SOURCE DATA:
-=-=-=-=-

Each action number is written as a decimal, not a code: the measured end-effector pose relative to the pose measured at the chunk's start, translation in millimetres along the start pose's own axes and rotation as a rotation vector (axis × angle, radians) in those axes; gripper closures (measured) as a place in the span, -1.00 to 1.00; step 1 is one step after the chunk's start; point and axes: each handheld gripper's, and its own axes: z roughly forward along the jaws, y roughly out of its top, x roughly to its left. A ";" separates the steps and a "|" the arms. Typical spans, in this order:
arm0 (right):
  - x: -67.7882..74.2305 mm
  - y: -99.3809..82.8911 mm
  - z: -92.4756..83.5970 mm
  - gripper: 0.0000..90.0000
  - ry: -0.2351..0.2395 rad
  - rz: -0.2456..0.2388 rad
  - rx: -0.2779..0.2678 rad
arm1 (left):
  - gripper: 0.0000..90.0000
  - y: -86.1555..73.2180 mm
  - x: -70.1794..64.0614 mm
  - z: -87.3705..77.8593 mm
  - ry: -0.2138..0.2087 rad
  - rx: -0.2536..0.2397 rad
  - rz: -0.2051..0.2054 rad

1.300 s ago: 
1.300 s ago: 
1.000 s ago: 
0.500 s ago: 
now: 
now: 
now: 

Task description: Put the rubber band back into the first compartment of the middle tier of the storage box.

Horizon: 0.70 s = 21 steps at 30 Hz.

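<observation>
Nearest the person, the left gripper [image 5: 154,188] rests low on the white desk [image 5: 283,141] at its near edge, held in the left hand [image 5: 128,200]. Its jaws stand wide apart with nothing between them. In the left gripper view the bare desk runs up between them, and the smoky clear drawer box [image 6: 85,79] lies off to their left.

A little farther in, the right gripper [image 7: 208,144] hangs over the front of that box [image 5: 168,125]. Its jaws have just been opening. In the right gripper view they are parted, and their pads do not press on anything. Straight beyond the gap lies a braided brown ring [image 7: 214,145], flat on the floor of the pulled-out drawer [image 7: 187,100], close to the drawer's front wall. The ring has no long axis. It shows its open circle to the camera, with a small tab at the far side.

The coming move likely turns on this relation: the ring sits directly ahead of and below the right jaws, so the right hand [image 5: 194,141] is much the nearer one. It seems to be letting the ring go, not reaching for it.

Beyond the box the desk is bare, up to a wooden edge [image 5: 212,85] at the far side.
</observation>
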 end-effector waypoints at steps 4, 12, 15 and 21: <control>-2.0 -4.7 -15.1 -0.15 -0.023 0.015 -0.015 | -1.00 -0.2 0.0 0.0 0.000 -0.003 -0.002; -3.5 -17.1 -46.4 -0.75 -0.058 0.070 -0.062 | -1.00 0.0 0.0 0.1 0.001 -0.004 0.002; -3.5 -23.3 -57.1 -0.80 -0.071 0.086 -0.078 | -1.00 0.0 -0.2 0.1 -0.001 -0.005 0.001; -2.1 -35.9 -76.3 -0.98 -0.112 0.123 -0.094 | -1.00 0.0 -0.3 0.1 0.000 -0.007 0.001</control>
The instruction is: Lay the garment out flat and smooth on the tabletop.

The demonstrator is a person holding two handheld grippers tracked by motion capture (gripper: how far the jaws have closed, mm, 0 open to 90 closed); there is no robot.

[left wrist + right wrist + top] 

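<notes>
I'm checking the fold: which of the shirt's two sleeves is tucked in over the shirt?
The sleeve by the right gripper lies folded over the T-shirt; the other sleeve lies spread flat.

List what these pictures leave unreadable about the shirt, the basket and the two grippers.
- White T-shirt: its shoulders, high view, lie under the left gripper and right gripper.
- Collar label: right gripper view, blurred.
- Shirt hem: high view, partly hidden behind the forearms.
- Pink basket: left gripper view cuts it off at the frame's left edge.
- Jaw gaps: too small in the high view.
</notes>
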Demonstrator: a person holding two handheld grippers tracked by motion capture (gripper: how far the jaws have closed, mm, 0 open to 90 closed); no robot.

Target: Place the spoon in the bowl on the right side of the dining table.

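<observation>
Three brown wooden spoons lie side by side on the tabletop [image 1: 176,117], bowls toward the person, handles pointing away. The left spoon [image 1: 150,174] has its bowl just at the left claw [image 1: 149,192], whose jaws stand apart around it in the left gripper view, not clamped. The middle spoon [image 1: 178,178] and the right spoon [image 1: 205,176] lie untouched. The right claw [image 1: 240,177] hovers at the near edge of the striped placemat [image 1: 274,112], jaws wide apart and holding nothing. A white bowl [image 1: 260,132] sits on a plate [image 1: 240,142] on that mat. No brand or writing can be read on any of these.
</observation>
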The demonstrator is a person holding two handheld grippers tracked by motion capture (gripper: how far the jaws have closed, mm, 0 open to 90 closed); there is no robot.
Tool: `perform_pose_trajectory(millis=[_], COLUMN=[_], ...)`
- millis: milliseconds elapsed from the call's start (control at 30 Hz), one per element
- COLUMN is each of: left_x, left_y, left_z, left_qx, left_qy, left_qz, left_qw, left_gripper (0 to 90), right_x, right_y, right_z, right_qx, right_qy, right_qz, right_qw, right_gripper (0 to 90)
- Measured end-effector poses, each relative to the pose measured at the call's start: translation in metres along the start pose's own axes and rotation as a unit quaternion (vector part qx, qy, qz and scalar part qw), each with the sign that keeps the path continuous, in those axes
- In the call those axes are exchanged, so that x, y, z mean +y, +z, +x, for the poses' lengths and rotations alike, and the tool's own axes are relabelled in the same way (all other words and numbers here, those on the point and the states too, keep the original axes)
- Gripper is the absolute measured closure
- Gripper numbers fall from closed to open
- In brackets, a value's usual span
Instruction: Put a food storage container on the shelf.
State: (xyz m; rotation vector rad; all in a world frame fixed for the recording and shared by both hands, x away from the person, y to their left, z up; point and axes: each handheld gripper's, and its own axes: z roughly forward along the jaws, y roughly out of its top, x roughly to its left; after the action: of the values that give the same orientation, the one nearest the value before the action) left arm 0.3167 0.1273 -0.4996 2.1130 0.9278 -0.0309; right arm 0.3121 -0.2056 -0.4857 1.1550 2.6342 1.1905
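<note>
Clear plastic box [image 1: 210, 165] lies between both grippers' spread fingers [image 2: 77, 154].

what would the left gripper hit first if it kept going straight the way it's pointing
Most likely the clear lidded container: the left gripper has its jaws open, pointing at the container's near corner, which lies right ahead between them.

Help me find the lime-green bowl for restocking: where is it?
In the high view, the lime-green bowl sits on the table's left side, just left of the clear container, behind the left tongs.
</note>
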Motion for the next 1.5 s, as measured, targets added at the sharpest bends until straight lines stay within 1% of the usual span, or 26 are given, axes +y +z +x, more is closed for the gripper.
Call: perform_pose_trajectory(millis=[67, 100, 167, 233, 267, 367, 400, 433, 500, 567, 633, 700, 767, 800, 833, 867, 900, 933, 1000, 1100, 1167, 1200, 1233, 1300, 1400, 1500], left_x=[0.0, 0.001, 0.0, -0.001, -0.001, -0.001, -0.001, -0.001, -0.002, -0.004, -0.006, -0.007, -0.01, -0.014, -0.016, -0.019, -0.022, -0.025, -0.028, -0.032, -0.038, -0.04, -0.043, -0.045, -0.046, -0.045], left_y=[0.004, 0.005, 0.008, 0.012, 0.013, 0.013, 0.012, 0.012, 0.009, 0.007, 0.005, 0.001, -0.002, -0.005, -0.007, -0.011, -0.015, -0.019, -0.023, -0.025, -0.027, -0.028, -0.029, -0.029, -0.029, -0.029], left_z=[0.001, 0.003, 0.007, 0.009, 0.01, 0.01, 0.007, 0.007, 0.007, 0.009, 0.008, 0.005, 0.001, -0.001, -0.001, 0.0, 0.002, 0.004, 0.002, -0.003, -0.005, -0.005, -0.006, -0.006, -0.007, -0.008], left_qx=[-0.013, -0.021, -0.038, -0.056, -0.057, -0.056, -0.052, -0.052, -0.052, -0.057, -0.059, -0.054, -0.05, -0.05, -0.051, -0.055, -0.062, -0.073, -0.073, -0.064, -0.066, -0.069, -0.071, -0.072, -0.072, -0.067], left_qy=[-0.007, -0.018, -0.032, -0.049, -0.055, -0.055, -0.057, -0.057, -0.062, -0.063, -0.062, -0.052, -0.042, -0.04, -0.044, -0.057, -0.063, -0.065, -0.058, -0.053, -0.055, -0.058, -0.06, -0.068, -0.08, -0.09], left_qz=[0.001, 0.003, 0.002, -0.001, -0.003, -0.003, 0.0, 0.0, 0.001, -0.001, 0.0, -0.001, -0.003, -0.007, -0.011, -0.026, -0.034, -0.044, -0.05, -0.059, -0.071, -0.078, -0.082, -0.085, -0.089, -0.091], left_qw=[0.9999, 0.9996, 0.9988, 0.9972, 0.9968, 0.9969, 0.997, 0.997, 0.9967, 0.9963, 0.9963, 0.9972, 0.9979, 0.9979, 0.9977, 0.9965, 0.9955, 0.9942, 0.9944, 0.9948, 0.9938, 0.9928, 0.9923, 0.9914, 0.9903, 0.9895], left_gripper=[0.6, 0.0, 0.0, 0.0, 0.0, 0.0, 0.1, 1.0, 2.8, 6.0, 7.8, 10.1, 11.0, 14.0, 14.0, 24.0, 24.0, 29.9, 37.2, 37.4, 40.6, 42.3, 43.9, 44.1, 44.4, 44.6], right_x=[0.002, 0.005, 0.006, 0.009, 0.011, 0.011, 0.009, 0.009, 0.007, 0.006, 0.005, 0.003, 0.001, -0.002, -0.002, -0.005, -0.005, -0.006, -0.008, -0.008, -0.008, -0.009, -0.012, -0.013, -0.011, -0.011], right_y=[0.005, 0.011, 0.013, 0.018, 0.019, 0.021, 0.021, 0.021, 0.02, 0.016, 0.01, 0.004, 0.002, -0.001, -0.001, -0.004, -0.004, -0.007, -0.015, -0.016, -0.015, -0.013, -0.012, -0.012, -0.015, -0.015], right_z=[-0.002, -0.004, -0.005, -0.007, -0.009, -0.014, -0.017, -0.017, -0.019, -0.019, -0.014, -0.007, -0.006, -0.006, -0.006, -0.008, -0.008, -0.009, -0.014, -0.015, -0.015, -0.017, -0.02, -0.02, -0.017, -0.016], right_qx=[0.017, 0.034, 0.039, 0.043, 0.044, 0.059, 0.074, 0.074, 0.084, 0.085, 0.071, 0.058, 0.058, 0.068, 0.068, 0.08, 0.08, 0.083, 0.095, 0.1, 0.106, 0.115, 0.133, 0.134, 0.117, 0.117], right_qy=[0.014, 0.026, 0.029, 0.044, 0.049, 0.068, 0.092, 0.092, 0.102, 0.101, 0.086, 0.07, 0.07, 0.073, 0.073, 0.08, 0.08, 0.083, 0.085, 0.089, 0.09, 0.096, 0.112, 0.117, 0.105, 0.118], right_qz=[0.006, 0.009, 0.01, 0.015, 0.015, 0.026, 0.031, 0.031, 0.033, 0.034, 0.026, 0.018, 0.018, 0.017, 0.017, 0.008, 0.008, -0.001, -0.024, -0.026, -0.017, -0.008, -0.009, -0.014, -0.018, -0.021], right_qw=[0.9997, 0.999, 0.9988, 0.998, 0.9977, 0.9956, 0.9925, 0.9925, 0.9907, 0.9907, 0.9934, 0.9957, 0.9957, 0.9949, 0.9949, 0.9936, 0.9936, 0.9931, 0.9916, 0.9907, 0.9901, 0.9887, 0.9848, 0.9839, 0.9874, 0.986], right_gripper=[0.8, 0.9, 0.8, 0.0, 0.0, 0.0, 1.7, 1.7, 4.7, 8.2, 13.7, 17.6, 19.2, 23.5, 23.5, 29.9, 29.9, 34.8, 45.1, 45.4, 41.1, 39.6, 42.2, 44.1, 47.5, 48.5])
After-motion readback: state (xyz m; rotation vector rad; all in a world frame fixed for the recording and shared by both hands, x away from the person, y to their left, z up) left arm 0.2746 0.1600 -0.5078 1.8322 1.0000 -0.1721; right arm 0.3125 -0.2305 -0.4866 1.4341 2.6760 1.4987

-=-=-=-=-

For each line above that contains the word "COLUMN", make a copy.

Tool: `perform_pose_trajectory(millis=[_], COLUMN=[_], ...)`
- COLUMN is each of: left_x, left_y, left_z, left_qx, left_qy, left_qz, left_qw, left_gripper (0 to 90), right_x, right_y, right_z, right_qx, right_qy, right_qz, right_qw, right_gripper (0 to 90)

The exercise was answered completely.